* _AIM OF THE TASK_: All lines from the one containing "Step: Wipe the" through the end of the material below are to be printed exactly, both ends included, minus pictures.

* _DATA_:
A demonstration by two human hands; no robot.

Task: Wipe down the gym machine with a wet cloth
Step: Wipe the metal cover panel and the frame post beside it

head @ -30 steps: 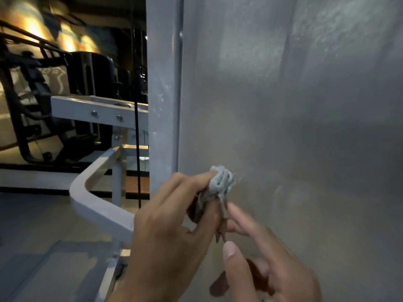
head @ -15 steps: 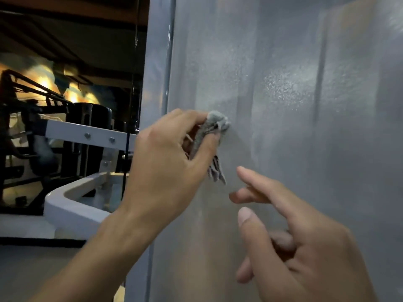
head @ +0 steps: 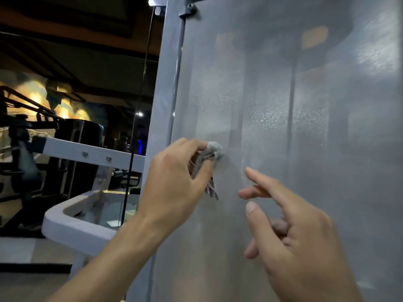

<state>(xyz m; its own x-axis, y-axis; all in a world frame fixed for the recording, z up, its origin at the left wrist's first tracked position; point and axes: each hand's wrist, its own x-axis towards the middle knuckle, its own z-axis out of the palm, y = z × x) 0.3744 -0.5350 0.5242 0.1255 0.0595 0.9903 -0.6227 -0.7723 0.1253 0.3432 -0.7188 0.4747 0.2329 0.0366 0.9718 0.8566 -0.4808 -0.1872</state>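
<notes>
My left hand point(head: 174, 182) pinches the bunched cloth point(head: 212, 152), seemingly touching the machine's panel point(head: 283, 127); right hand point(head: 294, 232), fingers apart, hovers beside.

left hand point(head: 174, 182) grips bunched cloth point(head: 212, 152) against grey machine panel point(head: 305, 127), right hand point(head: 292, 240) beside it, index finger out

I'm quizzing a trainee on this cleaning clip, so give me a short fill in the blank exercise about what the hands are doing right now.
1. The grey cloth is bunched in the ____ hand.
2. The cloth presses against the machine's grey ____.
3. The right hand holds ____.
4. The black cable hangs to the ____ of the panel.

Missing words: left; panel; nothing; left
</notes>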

* _RESULT OF THE TASK_:
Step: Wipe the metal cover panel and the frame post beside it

head @ -30 steps: 
head @ -15 steps: 
head @ +0 steps: 

<state>(xyz m; its own x-axis, y-axis; all in a world frame fixed for the recording, z up, its origin at the left wrist's first tracked position; point and axes: each hand's wrist, its own x-axis towards the middle knuckle, its own z-axis out of the palm, y = z × x) 0.3744 -0.5350 0.5242 0.1255 0.0595 0.9903 -0.6227 -0.7723 0.1253 0.3432 -0.7188 0.4747 0.2329 0.0366 0.9718 0.8566 -0.4808 -0.1872</state>
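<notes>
My left hand point(head: 174, 182) pinches the bunched cloth point(head: 212, 152), seemingly touching the machine's panel point(head: 283, 127); right hand point(head: 294, 232), fingers apart, hovers beside.

left hand point(head: 174, 182) grips bunched cloth point(head: 212, 152) against grey machine panel point(head: 305, 127), right hand point(head: 292, 240) beside it, index finger out

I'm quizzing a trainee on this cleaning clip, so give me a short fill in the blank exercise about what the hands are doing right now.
1. The grey cloth is bunched in the ____ hand.
2. The cloth presses against the machine's grey ____.
3. The right hand holds ____.
4. The black cable hangs to the ____ of the panel.

Missing words: left; panel; nothing; left
</notes>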

The exercise is complete as it stands.